_Exercise goal_
What is needed is an exact copy of the listing, with no pictures in it.

★ ★ ★ ★ ★ ★ ★

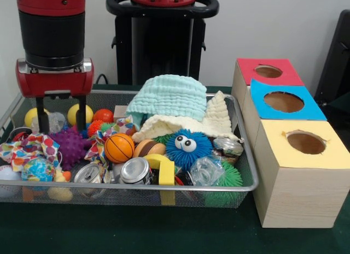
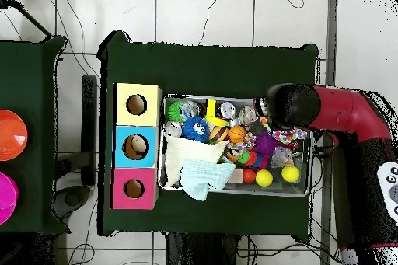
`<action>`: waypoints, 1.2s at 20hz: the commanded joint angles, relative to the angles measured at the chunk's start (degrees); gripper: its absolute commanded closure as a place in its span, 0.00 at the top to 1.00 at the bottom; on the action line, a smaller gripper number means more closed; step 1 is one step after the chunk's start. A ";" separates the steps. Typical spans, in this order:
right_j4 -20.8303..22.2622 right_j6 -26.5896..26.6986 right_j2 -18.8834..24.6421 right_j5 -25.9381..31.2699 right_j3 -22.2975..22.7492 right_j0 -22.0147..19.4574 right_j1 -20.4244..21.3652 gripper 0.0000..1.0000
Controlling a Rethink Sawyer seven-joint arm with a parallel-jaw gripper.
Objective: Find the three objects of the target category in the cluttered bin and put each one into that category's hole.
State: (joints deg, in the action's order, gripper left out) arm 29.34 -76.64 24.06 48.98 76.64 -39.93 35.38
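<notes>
Just beside and in front of our fingers (image 1: 61,113) sits a purple spiky ball (image 1: 70,146), with a small basketball (image 1: 118,148) a little further off to the picture's right and two yellow balls (image 1: 80,113) close behind the fingers. The target category is not stated, so we judge balls the likeliest candidates. The spiky ball looks soft, light and squashy, best pinched across its middle; the basketball and yellow balls look smooth and round, likely to slip unless we close on their widest part. Our fingers hang apart, two dark prongs with a clear gap, holding nothing, their tips down among the clutter at one end of the wire bin (image 1: 247,166). Well away from the fingers lie crumpled cans (image 1: 135,170), a blue fuzzy toy with eyes (image 1: 187,147) and folded cloths (image 1: 169,104), floppy things that could snag. Beyond the bin, on the green surface (image 1: 136,229), stand three boxes with holes: red (image 1: 267,71), blue (image 1: 284,101), yellow (image 1: 305,142).
</notes>
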 commanded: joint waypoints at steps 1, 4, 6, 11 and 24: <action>4.20 19.02 4.56 5.06 -2.51 -1.41 -4.05 1.00; 5.08 19.25 4.69 4.74 -3.11 -1.53 -5.21 1.00; 5.60 19.06 4.74 3.98 -2.65 -1.82 -5.60 1.00; 7.01 18.14 4.78 2.46 -2.51 -1.81 -6.72 1.00; 9.72 18.23 3.09 5.90 -2.61 -1.51 -4.04 1.00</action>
State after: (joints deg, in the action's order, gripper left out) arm 35.96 -76.63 25.09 48.99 74.31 -40.43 30.10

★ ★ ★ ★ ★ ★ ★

_Task output_
`<action>`: waypoints, 1.2s at 20hz: the commanded joint angles, relative to the angles measured at the chunk's start (degrees); gripper: its absolute commanded closure as a place in its span, 0.00 at the top to 1.00 at the bottom; on the action line, a smaller gripper number means more closed; step 1 is one step after the chunk's start. A ";" separates the steps. Typical spans, in this order:
right_j4 -20.8303..22.2622 right_j6 -26.5896..26.6986 right_j2 -18.8834..24.6421 right_j5 -25.9381..31.2699 right_j3 -22.2975..22.7492 right_j0 -22.0147..19.4574 right_j1 -20.4244..21.3652 gripper 0.0000..1.0000
Controlling a Rethink Sawyer seven-joint arm with a parallel-jaw gripper.
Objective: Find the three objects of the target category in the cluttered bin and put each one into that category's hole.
State: (joints deg, in the action's order, gripper left out) arm 29.34 -76.64 24.06 48.98 76.64 -39.93 35.38
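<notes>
Just beside and in front of our fingers (image 1: 61,113) sits a purple spiky ball (image 1: 70,146), with a small basketball (image 1: 118,148) a little further off to the picture's right and two yellow balls (image 1: 80,113) close behind the fingers. The target category is not stated, so we judge balls the likeliest candidates. The spiky ball looks soft, light and squashy, best pinched across its middle; the basketball and yellow balls look smooth and round, likely to slip unless we close on their widest part. Our fingers hang apart, two dark prongs with a clear gap, holding nothing, their tips down among the clutter at one end of the wire bin (image 1: 247,166). Well away from the fingers lie crumpled cans (image 1: 135,170), a blue fuzzy toy with eyes (image 1: 187,147) and folded cloths (image 1: 169,104), floppy things that could snag. Beyond the bin, on the green surface (image 1: 136,229), stand three boxes with holes: red (image 1: 267,71), blue (image 1: 284,101), yellow (image 1: 305,142).
</notes>
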 commanded: joint waypoints at steps 1, 4, 6, 11 and 24: <action>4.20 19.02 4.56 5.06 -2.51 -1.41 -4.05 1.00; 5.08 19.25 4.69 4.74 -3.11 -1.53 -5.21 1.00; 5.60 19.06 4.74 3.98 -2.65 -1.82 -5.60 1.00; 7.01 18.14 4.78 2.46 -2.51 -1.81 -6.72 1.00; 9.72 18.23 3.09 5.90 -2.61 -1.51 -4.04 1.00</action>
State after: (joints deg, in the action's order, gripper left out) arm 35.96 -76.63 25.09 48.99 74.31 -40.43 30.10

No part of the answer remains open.